EXERCISE GOAL
Below are entries with pictures in them. Output exactly the lines starting at the line with "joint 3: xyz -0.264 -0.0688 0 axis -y" and ending at the line with "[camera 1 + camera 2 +", both included, but not the pictures.
THE DATA below:
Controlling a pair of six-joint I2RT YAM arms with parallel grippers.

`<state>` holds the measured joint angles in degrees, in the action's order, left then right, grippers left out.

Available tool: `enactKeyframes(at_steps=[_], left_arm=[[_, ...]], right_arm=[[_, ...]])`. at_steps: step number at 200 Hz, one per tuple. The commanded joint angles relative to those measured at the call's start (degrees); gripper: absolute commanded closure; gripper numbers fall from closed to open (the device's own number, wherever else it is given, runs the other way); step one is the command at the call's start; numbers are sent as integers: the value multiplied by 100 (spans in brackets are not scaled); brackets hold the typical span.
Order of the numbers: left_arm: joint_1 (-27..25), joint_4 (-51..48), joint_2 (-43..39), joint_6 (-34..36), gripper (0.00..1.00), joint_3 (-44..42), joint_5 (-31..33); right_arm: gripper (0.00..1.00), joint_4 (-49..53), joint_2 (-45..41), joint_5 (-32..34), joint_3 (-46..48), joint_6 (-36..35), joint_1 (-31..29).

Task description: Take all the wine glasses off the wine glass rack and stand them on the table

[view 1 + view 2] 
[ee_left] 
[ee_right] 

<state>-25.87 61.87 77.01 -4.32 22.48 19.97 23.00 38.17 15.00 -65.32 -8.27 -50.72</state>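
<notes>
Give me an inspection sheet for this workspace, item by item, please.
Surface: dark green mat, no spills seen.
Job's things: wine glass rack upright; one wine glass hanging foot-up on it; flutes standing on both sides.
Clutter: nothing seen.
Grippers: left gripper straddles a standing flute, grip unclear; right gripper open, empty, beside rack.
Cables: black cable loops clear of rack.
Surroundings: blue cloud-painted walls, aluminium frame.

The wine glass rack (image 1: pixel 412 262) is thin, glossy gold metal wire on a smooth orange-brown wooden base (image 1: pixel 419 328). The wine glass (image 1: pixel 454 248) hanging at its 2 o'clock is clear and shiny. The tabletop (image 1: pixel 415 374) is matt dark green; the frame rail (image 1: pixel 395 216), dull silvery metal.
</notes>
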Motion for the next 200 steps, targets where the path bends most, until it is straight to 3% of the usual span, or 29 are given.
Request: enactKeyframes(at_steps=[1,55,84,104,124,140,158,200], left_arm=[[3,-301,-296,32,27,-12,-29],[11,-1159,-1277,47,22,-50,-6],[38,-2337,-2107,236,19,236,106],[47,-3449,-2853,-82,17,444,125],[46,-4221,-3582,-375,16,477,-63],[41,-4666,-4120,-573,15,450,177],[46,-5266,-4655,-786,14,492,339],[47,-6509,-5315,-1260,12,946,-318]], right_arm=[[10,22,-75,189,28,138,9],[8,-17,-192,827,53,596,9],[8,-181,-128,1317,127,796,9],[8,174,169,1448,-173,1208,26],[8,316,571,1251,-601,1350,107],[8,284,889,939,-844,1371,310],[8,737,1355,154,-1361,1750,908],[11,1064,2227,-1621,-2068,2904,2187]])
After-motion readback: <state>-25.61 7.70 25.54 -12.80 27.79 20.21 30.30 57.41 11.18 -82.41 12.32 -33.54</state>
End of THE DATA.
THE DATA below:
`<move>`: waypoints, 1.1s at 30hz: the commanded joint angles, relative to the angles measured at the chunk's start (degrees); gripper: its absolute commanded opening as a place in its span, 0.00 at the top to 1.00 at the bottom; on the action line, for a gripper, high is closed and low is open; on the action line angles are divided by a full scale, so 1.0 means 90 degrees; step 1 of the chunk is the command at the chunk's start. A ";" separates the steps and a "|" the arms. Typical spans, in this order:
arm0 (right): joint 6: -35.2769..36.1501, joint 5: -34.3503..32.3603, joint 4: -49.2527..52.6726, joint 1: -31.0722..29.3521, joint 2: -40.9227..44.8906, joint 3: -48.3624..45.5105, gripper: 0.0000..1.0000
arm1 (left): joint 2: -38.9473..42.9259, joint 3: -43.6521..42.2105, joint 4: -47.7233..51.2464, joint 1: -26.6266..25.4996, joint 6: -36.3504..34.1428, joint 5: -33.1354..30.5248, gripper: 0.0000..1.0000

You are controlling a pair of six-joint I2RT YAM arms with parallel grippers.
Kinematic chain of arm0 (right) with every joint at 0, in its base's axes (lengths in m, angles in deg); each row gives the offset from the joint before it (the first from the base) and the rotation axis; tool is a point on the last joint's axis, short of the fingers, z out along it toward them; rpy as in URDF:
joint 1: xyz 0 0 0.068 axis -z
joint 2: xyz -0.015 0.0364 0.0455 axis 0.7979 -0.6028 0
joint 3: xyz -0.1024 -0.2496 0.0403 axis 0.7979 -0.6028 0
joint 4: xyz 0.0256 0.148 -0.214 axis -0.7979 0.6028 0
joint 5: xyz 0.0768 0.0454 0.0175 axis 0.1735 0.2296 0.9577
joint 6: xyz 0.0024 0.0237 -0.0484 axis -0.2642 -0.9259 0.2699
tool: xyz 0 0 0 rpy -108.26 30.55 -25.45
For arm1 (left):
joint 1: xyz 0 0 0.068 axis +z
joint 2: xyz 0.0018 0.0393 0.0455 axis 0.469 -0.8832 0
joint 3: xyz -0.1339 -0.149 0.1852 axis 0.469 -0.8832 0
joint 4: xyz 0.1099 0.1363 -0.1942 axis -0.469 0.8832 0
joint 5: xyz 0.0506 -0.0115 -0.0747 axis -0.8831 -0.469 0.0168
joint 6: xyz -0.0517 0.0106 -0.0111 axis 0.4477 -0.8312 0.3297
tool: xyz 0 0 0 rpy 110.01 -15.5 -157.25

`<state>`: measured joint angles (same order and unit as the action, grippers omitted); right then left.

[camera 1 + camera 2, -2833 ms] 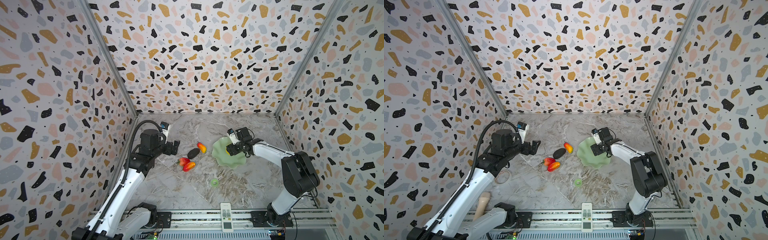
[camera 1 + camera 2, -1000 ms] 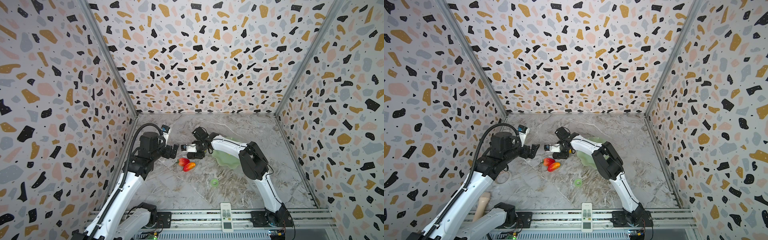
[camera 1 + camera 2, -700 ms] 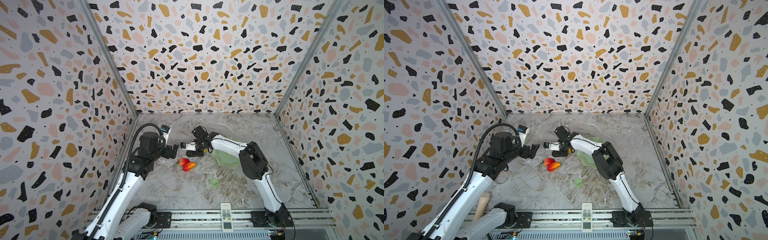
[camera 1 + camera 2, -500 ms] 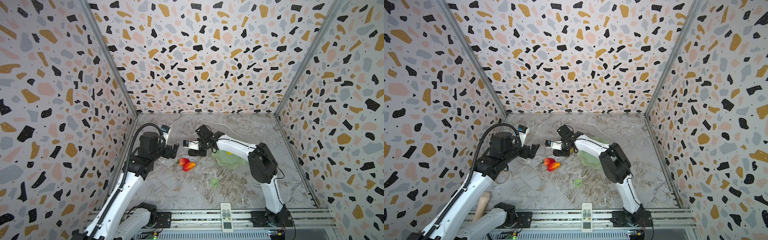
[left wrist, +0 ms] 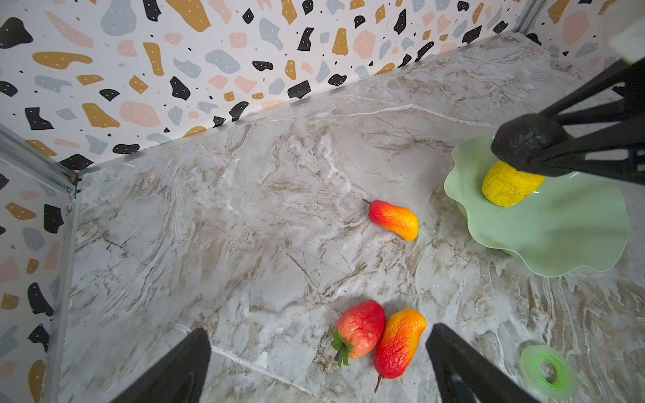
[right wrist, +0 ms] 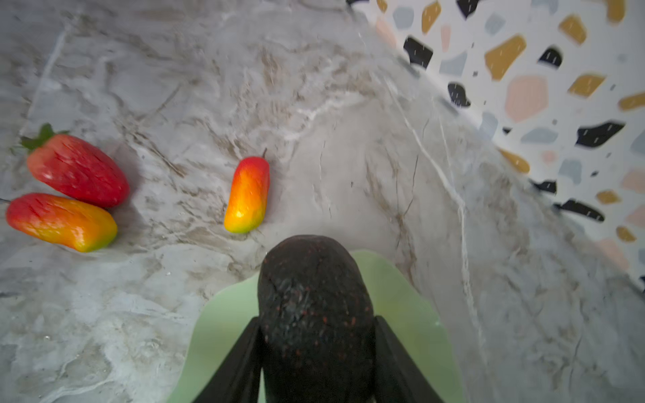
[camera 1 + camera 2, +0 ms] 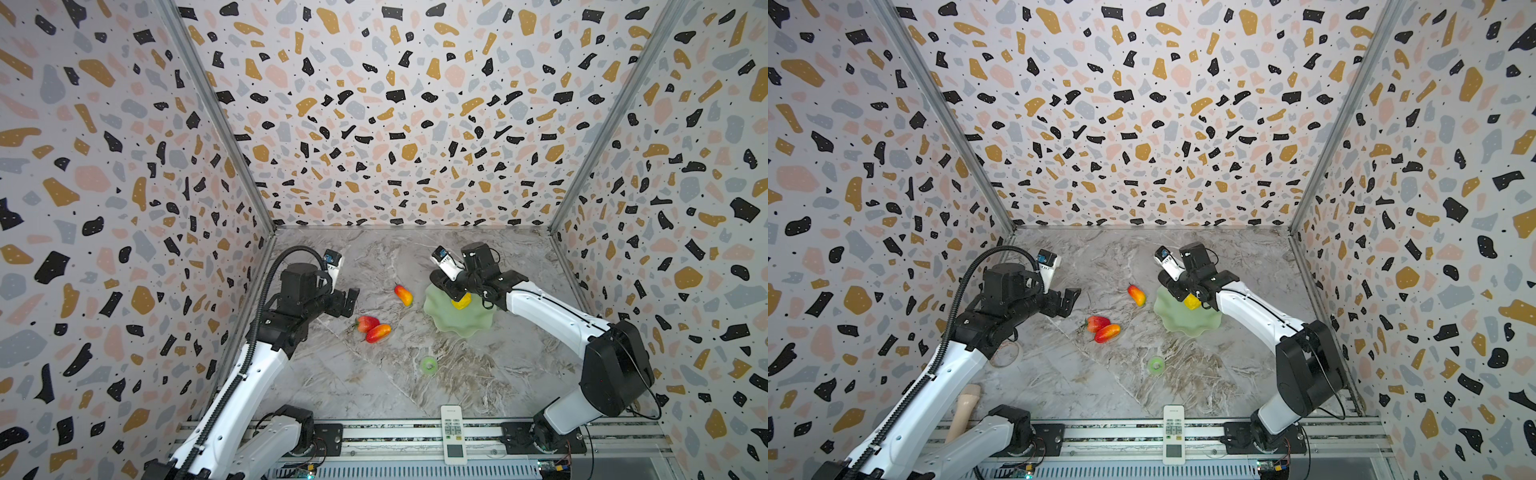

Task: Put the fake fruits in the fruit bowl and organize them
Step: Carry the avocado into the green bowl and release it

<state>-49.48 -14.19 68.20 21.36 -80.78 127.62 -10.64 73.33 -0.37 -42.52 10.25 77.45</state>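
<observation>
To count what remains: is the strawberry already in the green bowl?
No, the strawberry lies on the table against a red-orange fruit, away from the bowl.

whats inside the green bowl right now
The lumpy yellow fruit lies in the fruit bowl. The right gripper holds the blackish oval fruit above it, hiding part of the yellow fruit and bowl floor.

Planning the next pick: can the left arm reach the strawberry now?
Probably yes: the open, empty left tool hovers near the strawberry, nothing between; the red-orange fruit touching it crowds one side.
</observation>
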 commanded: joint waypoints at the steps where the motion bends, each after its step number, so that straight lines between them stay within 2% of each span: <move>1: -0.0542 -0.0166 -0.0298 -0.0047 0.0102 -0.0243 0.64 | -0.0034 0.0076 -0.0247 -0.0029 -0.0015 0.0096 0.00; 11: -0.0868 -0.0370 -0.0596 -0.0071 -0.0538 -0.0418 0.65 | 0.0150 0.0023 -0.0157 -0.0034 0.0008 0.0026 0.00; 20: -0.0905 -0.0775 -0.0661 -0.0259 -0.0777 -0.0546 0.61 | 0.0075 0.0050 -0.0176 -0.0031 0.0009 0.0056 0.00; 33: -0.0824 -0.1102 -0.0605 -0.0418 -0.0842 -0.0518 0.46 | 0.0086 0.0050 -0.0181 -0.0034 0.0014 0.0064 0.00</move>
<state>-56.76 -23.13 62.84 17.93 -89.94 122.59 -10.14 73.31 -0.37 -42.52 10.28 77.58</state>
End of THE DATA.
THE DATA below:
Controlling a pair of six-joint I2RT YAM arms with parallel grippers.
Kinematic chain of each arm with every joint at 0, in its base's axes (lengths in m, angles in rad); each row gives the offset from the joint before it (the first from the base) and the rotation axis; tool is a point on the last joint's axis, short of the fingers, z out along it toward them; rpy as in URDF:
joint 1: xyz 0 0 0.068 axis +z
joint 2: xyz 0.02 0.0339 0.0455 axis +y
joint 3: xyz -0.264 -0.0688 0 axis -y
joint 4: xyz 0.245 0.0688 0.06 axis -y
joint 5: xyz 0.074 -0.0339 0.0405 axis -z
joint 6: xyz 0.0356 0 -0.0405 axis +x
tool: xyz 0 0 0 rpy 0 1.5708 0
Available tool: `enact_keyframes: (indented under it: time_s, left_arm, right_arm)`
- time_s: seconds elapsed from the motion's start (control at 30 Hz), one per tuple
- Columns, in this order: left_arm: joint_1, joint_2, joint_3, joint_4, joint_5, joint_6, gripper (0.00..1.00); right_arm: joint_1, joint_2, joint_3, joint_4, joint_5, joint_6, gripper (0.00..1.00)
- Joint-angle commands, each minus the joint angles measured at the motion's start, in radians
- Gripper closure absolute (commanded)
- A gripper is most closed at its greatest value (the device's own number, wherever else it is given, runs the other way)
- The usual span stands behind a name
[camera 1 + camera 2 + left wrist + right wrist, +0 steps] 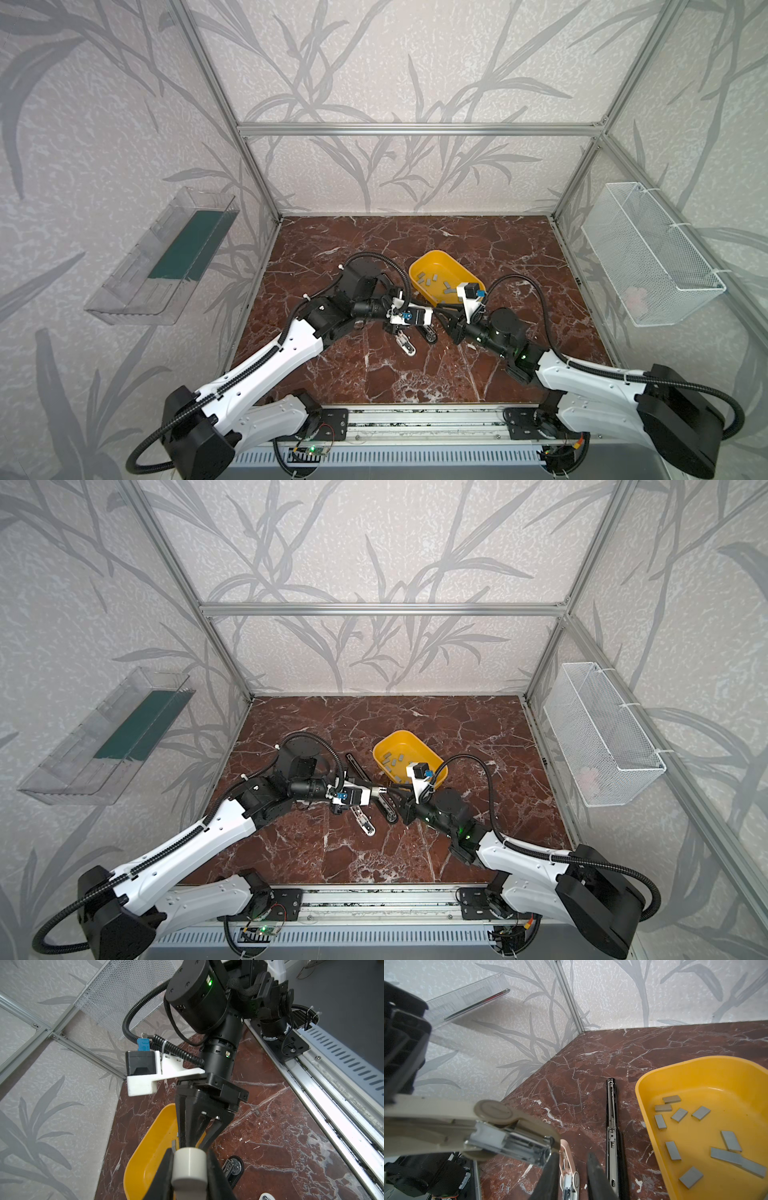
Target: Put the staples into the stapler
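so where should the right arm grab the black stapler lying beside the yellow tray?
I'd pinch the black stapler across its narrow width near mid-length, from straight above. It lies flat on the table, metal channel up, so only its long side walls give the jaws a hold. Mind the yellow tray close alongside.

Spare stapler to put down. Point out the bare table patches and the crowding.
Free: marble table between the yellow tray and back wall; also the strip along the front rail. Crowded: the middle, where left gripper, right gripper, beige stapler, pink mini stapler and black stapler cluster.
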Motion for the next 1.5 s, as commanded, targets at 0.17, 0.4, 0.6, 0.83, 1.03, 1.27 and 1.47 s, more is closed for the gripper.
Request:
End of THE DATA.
OUTPUT
joint 3: xyz -0.264 -0.0688 0 axis -y
joint 4: xyz 0.245 0.0688 0.06 axis -y
joint 5: xyz 0.074 -0.0339 0.0405 axis -z
joint 6: xyz 0.0356 0 -0.0405 axis +x
tool: xyz 0 0 0 rpy 0 1.5708 0
Available tool: `enact_keyframes: (indented under it: time_s, left_arm, right_arm)`
- time_s: seconds elapsed from the motion's start (control at 30 Hz), one per tuple
- Columns, in this order: left_arm: joint_1, joint_2, joint_3, joint_4, joint_5, joint_6, gripper (0.00..1.00); right_arm: joint_1, joint_2, joint_3, joint_4, joint_5, joint_6, gripper (0.00..1.00)
- Joint-angle commands, each minus the joint angles measured at the motion's start, in radians
- Gripper closure absolute (commanded)
- A gripper is most closed at its greatest value (the device's own number, wherever else it is given, runs the other way)
- The usual span stands behind a name
[camera 1 + camera 2 + left wrist + right wrist, +0 steps] 

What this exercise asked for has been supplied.